Enclave creates encrypted connections between networked systems. Our socket implementation aims to move as much data as possible for the lowest CPU cost. In practical terms, we want to avoid consuming CPU cycles but get as close as we can to line speed in terms of throughput.
The preferred transport Enclave uses to build encrypted tunnels between systems is UDP; falling back to TCP if UDP communication is not possible.
Enclave operates at Layer 2 (carrying Ethernet frames across tunnels). Unreliable UDP datagrams are the preferred transport for tunnelled traffic because it’s highly likely that tunnels will themselves carry encapsulated TCP traffic. Carrying encapsulated TCP traffic inside a TCP connection can lead to a mismatch of timers, such that upper and lower TCP tunnels mismatch creating a situation where the upper layer can queue up more retransmissions than the lower layer process adversely impacting throughput of the link. For a more in-depth explanation of the TCP over TCP problem, see Why TCP Over TCP Is A Bad Idea by Olaf Titz.
So, what are our requirements for our UDP sockets in the Enclave world? Basically, there are three:
Achieve as close to line speed as possible when sending and receiving.
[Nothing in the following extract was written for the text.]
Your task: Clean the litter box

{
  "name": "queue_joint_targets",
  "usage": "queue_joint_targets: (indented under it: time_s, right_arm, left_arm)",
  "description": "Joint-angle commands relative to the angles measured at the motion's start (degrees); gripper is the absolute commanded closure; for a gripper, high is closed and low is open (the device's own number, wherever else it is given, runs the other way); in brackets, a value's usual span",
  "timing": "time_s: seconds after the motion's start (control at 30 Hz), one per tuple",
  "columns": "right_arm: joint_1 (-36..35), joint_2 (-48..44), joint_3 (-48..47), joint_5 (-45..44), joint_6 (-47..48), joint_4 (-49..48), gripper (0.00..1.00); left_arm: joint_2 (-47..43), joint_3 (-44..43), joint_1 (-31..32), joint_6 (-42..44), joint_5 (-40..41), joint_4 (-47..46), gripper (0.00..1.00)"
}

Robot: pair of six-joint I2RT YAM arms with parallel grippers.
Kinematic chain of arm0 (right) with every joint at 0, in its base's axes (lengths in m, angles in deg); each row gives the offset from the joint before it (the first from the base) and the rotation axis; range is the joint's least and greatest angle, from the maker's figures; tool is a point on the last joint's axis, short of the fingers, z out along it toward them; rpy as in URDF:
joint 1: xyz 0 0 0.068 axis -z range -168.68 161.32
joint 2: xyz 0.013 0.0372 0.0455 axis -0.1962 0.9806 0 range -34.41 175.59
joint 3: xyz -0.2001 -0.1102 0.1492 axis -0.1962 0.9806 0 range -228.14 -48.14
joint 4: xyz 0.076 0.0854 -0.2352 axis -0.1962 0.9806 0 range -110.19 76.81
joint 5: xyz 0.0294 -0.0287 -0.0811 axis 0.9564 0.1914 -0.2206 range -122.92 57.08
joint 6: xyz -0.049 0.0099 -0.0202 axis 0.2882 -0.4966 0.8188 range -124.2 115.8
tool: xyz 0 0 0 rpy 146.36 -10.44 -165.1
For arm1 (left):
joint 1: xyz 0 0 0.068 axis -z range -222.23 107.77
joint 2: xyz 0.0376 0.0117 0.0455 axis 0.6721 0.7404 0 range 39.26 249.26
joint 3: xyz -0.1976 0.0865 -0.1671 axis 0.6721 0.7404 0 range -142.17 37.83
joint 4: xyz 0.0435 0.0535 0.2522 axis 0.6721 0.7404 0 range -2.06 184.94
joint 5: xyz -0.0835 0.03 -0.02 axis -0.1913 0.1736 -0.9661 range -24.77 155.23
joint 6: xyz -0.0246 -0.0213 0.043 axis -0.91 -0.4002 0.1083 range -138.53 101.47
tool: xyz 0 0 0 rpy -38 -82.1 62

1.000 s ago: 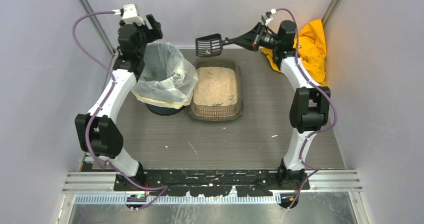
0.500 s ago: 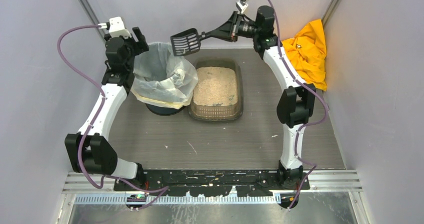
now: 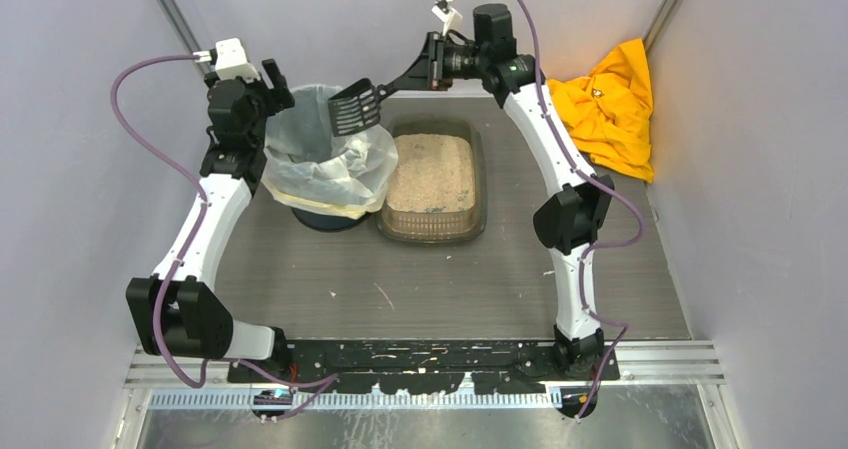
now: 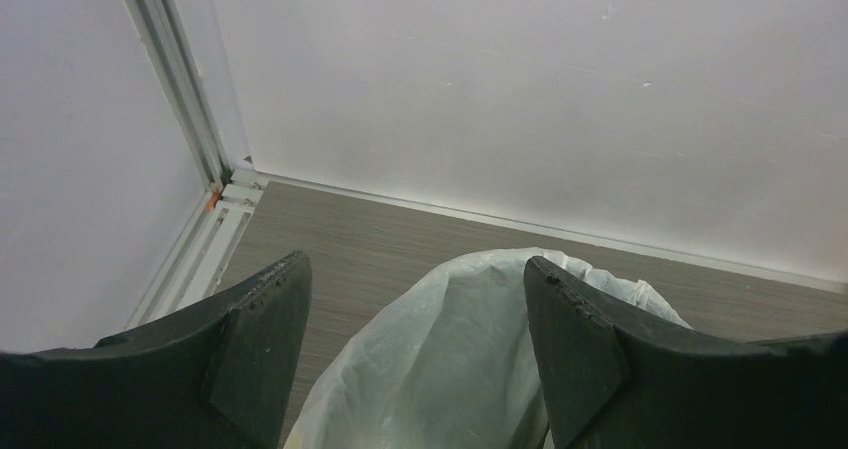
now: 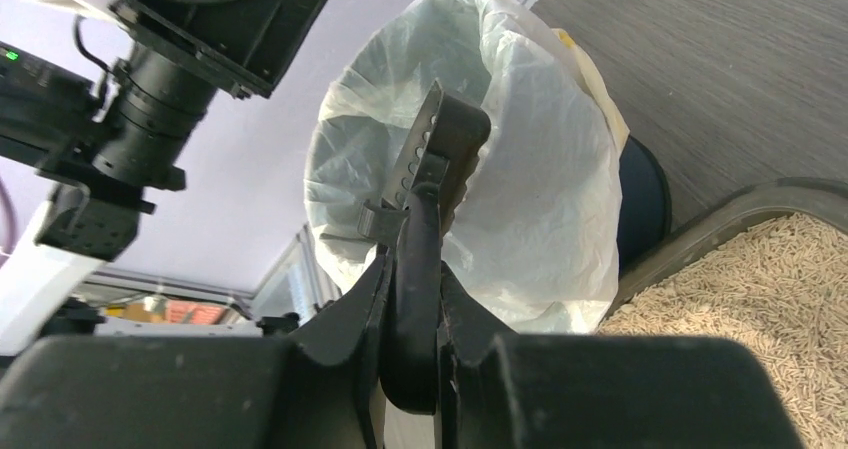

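The litter box (image 3: 479,184), a shallow brown-grey tray of pale granules, sits mid-table; its corner shows in the right wrist view (image 5: 760,269). My right gripper (image 3: 418,69) is shut on the handle of a black slotted scoop (image 3: 355,109), whose head hangs tilted over the mouth of the round bin with the white bag liner (image 3: 325,159). In the right wrist view the scoop (image 5: 435,159) is edge-on in front of the liner (image 5: 530,169). My left gripper (image 3: 262,94) is open, its fingers (image 4: 250,359) straddling the liner's far-left rim (image 4: 450,359).
A crumpled yellow cloth (image 3: 605,104) lies at the back right corner. Grey walls close in the table on three sides. A few dark clumps lie in the granules near the box's front edge (image 3: 432,209). Small crumbs dot the table in front (image 3: 385,294).
My right arm swung left, carrying the scoop from behind the litter box to over the bin, and tilted it down. My left gripper shifted slightly left at the bin's rim.
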Motion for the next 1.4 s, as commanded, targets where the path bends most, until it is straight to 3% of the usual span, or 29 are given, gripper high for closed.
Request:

Try to use processor time efficiently and not waste cycles.
Sustain large numbers of concurrent UDP sockets.
The guide below outlines how our C# UDP socket implementation comfortably saturates a 1Gbps connection and keeps CPU usage to a minimum.
Ok, so with our requirements in mind, what are the basic guiding principles we are going to apply to get the best possible performance out of our sockets?
Use Asynchronous IO
It’s relatively well known now (especially with all the async/await behaviour in .NET) that to achieve a significant amount of concurrent socket IO, you need
to be using Asynchronous IO.
The basic concept is that rather than initiate an IO operation and block the thread until it completes, with async IO we initiate an IO operation and get told
(possibly on a different thread) when that operation completes. This reduces thread usage, and stops us exhausting the .NET thread pool when we have a lot of sockets.
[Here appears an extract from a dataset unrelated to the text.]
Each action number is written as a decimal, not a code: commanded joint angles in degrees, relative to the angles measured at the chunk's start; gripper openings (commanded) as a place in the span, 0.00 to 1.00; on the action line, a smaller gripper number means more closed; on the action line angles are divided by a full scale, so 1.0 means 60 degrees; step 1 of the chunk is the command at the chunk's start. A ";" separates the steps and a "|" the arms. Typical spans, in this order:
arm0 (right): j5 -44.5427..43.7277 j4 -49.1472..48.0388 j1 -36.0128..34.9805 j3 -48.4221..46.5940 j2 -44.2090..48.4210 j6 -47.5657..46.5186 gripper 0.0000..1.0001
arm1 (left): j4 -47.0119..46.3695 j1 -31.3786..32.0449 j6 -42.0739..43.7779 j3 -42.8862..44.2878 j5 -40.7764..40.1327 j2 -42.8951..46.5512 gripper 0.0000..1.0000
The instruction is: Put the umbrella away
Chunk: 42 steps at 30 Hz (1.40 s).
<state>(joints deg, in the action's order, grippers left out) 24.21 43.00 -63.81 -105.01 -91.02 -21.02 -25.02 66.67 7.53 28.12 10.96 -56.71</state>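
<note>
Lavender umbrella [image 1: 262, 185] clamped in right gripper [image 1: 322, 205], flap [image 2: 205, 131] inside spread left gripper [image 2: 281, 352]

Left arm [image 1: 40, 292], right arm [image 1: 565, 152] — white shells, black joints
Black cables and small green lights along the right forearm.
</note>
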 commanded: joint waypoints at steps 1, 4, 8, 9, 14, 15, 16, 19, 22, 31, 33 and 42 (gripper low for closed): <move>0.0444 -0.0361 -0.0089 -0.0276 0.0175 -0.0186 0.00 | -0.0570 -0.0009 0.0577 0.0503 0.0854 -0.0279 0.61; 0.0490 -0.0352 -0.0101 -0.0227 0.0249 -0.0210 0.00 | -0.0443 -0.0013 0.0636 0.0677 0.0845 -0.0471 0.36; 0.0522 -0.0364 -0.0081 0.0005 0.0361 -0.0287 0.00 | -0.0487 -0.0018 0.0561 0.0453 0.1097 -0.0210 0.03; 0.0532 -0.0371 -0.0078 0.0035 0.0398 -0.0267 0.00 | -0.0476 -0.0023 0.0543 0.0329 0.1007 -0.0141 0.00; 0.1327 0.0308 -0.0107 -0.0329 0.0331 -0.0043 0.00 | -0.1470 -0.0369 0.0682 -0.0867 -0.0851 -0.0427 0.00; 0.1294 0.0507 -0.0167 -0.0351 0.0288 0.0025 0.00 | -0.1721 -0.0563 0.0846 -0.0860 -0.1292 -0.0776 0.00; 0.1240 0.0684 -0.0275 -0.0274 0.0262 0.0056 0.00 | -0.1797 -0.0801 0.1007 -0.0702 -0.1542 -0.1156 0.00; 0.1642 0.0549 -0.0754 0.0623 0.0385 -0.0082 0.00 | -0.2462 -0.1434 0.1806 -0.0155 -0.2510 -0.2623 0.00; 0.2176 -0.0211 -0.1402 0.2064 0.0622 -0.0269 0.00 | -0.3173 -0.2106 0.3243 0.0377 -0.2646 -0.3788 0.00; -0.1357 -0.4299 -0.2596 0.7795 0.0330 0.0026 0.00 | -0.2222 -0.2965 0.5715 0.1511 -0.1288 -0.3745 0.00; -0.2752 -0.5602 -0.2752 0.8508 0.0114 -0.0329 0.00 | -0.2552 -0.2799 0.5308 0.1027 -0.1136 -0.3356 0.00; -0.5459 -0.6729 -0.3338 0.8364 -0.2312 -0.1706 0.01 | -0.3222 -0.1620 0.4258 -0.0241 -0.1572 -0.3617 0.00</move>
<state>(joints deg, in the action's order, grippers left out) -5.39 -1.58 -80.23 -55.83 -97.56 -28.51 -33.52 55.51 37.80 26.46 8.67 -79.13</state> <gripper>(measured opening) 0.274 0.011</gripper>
Luckily, all these platform-specific mechanics are entirely abstracted away for us by the .NET Runtime. However, using the asynchronous functionality in .NET Sockets
in the ‘right’ way is really important when you’re trying to squeeze out all the performance you can.
As well as large amounts of concurrent IO, if done correctly async IO can also achieve very high throughput to/from a single endpoint, as we’ll see very shortly.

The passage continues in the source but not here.